Attanasio, Iacovacci e Milambo vennero uccisi nel corso di un drammatico tentativo di rapimento. Un gruppo di banditi locali composto da almeno cinque persone bloccò il convoglio a bordo del quale viaggiava il nostro diplomatico. La banda, condannata all’ergastolo in Congo, chiese 50mila dollari per ottenere il “lasciapassare”. Soldi che non erano però nella disponibilità delle persone che erano a bordo delle jeep. Da qui il tentativo di rapimento finito tragicamente. Negli atti dell’indagine del procuratore aggiunto, Sergio Colaiocco, sono finiti anche i verbali dei due indagati che hanno ricostruito quanto avvenuto a Goma. « Ho dato tutto quello che avevo, 300-400 dollari e il mio telefonino – ha raccontato agli inquirenti Leone –. Anche l’ambasciatore ha cominciato a togliersi le cose che aveva addosso, sicuramente il portafogli e forse l’orologio. Ho detto a Iacovacci di stare calmo e di non prendere la pistola, forse gliel’ha detto anche l’ambasciatore ».

Dal canto suo Rwagaza ha spiegato che i banditi «hanno intimato di consegnare i soldi.
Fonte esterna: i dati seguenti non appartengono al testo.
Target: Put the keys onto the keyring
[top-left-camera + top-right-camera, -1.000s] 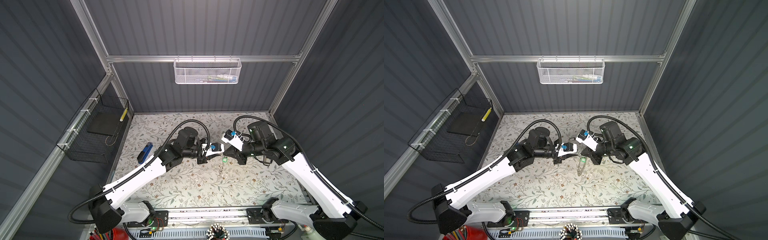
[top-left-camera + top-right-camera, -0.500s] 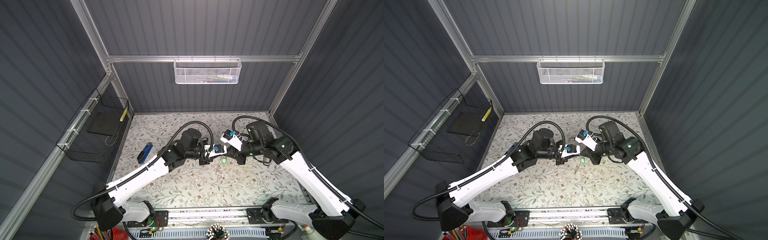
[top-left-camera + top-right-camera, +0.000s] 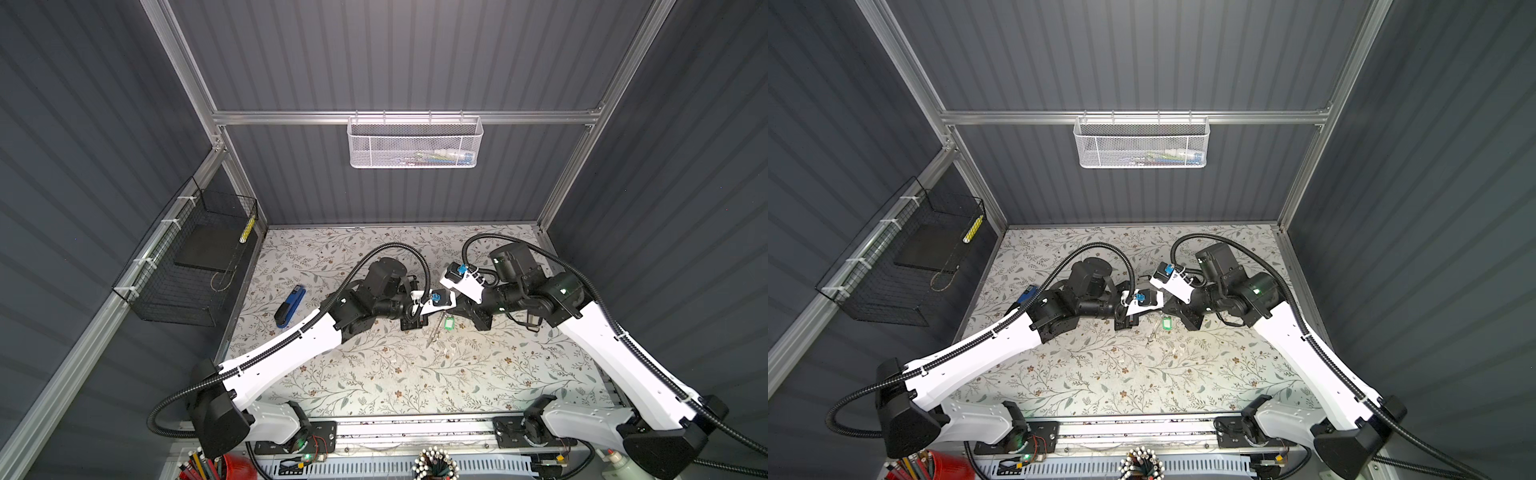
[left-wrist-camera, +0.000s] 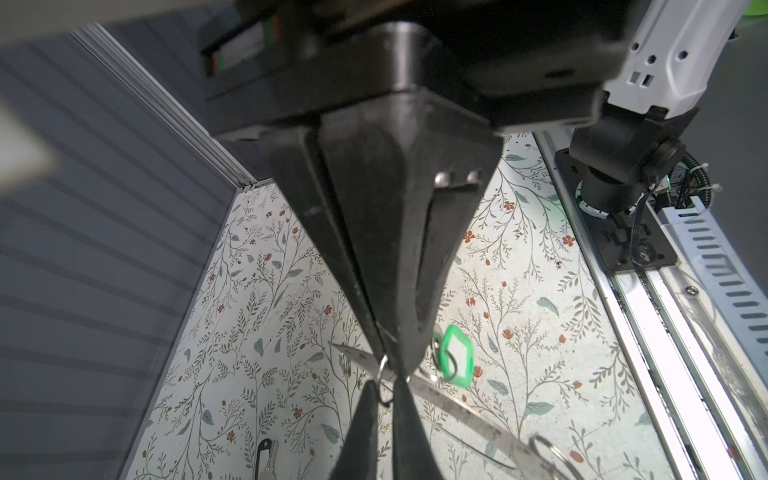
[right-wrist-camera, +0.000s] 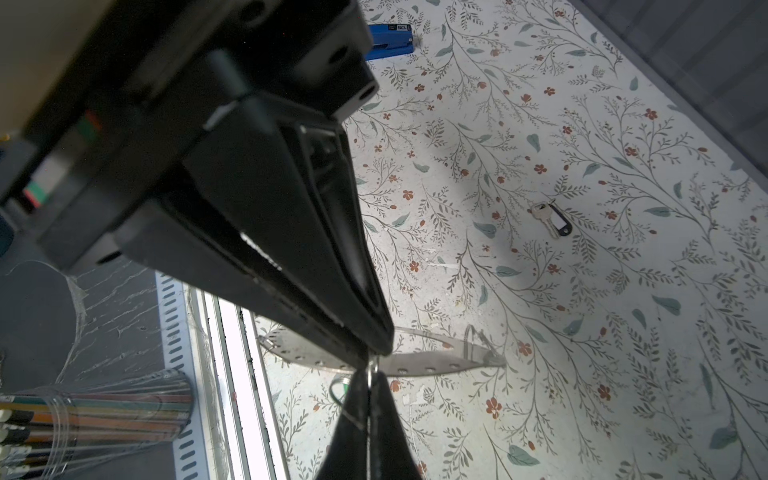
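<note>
A: Floral-patterned tabletop [image 3: 374, 374], and just above it your left gripper [image 4: 386, 380] has slid in and pressed its fingers together at the flat grey metal keyring [image 5: 428, 361].
B: Rim or wire loop, I cannot tell. Your right gripper [image 5: 370, 376] pinches that rim and holds it aloft.
A: In a top view your green-framed white key tag [image 3: 448, 322] hangs at six o'clock of the tips.
B: Your silver key with black oval tag [image 5: 555, 220] lies on the table, unthreaded. You likely have a two-handed brace now.

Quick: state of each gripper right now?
Left gripper: closed on the keyring rim.
Right gripper: closed on the same keyring, opposite the left.
</note>
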`<action>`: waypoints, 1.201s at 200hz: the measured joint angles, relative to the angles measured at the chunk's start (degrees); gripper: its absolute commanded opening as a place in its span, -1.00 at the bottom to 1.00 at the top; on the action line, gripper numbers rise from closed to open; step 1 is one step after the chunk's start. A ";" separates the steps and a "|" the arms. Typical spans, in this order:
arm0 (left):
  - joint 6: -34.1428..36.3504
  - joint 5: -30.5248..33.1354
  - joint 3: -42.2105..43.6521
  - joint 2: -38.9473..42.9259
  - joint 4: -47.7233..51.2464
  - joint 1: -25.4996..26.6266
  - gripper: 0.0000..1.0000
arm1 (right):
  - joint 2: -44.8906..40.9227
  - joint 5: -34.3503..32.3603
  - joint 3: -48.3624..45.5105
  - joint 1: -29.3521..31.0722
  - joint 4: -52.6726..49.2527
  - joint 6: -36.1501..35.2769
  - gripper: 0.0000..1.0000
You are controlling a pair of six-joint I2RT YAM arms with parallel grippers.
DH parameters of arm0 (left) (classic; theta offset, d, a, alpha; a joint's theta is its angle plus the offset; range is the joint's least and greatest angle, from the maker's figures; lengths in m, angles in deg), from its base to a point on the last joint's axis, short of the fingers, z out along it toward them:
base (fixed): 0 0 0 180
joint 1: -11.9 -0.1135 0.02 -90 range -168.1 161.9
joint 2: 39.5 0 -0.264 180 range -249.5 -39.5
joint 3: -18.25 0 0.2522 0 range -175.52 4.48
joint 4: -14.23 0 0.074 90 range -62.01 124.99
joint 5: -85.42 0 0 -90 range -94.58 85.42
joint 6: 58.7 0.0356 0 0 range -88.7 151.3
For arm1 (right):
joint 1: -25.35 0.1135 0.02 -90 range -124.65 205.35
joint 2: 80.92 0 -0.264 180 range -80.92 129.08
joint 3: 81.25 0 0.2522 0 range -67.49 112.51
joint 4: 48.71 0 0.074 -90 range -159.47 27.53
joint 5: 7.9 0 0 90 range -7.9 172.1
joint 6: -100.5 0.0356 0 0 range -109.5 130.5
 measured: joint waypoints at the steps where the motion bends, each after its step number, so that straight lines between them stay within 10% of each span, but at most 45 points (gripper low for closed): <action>1: -0.09 0.00 0.00 -0.02 0.00 0.00 -0.90 | 0.00 0.00 0.00 0.00 -0.02 -0.02 -0.96; 84: -4.44 -0.96 0.59 -0.02 -3.87 0.28 -1.00 | -5.53 -3.37 -4.44 0.31 6.29 -0.22 -0.33; 240: -23.26 -9.75 11.26 5.95 -25.62 -4.79 -1.00 | -22.82 -6.80 -22.64 -2.45 24.87 6.27 -0.03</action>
Volevano 50 mila dollari, altrimenti ci avrebbero portati nella foresta e poi avrebbero chiesto un riscatto… ho detto a Rocco Leone che dovevamo cooperare per evitare che ci sparassero». Nel corso dell'udienza sono state poi affrontate ulteriori questioni preliminari e in particolari i nodi legati alla giurisdizione e all'eventuale immunità diplomatica dei due imputati. Il gup ha quindi aggiornato il procedimento al prossimo 14 settembre quando la parola passerà al pm per la discussione. « Lo Stato resta il grande assente di questo processo, ma purtroppo questo lo sapevamo – ha dichiarato Salvatore Attanasio -. Il fatto che dobbiamo rinunciare in questo processo a costituirci parte civile, non vuol dire che rinunciamo alla ricerca della verità. Sappiamo che la strada sarà in salita, ma non molleremo nonostante la latitanza delle istituzioni che, con il loro comportamento, disonorano i propri servitori caduti». Anche il fratello di Iacovacci, Dario, ha ricordato che «l’Italia non ha fatto nulla per chiedere all’Onu di rinunciare all’immunità».
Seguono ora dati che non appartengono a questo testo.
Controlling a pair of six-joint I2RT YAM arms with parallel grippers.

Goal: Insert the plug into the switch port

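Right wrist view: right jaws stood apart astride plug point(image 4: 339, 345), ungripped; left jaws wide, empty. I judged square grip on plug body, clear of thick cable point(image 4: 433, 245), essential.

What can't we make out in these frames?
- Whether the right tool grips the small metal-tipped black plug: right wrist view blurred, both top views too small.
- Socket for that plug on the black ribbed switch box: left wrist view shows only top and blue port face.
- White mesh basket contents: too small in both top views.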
Il padre dell’ambasciatore, in particolare, ha confessato «stupore» per le parole della difesa di Rocco Leone che, oltre a spiegare che l’Onu non toglierà mai l’immunità al suo personale, ha aggiunto che «in questi anni anche la Farnesina non hai mai chiesto la revoca della stessa immunità. Ci hanno preso in giro – ha concluso Attanasio – quando il ministro degli Esteri sosteneva che avrebbe fatto di tutto per cercare la verità. Di quale verità si parla? Perché questo comportamento omertoso?».